__Task__: Copy exactly the line containing "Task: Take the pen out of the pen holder" and each line after it to the end of the listing, and output nothing else.

START Data provided

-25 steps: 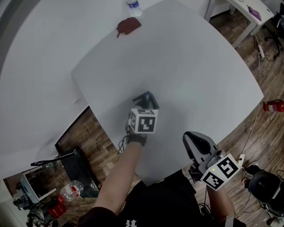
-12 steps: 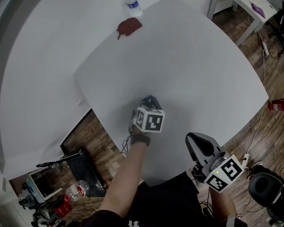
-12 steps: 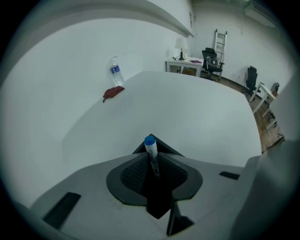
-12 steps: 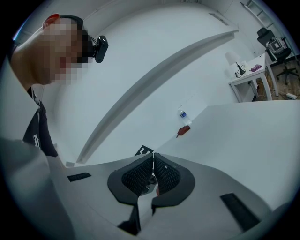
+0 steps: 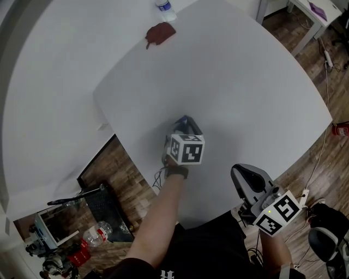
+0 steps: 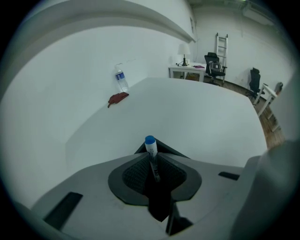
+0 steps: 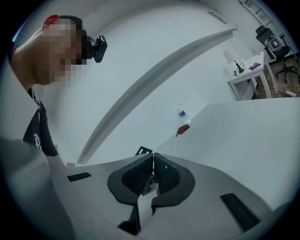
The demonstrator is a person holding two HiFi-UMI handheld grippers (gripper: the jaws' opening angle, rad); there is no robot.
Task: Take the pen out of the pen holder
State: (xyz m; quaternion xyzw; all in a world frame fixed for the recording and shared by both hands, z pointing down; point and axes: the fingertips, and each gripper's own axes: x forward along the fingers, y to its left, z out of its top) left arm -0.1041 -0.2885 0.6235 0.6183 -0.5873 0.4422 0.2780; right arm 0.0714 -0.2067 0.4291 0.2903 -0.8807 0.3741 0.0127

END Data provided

__Response area__:
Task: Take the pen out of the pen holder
State: (xyz m; quaternion xyzw; all in a world frame fixed for the recording and shared by both hands, z pointing down; point and axes: the fingertips, and each gripper's own axes: x forward along the fingers, y to its left, z out of its top) left arm -0.1041 -0.2885 0.6235 0.6183 -0.5873 0.4422 0.2780; right arm 0.0714 -0.2067 0.4291 0.2903 -0.8807 0.3741 0.0127

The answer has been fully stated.